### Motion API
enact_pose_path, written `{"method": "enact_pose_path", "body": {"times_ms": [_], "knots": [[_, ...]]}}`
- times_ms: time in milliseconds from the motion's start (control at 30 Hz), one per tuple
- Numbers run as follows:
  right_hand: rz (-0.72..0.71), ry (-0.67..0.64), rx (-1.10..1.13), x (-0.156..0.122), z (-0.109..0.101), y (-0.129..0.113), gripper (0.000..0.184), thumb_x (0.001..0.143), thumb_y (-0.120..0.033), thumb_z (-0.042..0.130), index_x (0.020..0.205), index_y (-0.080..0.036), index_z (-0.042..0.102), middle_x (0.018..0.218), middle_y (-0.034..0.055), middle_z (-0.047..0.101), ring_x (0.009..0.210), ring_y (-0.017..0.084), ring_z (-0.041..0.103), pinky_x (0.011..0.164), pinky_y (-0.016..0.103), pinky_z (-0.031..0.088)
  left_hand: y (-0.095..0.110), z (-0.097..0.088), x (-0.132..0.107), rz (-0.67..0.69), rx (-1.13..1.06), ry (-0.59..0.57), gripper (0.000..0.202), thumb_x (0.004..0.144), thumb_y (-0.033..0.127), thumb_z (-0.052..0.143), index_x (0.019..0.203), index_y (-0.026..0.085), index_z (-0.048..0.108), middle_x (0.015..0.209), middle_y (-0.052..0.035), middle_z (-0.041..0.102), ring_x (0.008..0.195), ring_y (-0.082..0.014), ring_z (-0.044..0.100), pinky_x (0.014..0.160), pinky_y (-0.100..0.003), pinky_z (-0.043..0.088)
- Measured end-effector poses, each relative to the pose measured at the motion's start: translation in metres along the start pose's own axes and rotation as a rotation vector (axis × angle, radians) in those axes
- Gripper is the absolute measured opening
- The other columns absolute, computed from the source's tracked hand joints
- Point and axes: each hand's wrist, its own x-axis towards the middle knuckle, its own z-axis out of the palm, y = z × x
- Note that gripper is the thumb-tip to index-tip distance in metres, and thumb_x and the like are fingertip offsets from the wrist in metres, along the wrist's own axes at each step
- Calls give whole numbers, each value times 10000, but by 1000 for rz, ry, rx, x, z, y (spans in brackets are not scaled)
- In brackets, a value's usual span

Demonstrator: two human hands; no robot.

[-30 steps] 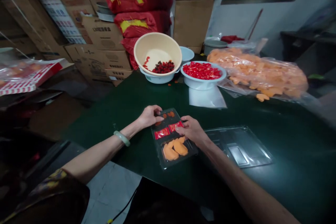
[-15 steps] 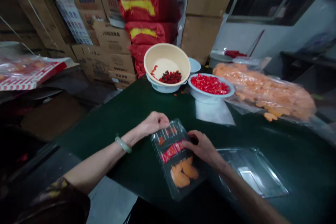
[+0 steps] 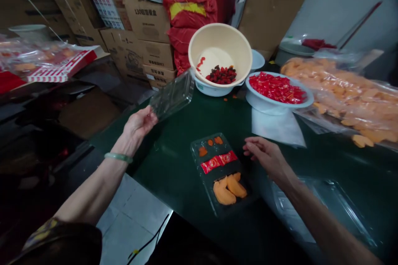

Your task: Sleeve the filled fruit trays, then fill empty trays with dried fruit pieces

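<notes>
A dark green table top carries a bulging clear bag of orange pieces, a cream basin resting in a pale blue bowl, and a white bowl of glossy red sachets. Nearer the person lies a shallow black plastic tray, its long axis running away from the body and leaning slightly left. It holds soft orange slices, two red sachets and small orange bits. The right hand is the nearer, open with fingers loosely spread, just beside the tray's right long edge, apparently not touching. The left hand lifts a rigid clear plastic tray by its corner, though the exact pinch is hard to make out.
</notes>
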Motion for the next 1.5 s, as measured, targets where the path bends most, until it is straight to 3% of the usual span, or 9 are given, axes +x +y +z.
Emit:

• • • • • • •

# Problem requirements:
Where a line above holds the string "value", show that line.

# Written answer:
- Calls give whole numbers, each value times 10000, but by 1000 for rz, ry, rx, x, z, y (spans in brackets are not scaled)
- In brackets, a value's usual span

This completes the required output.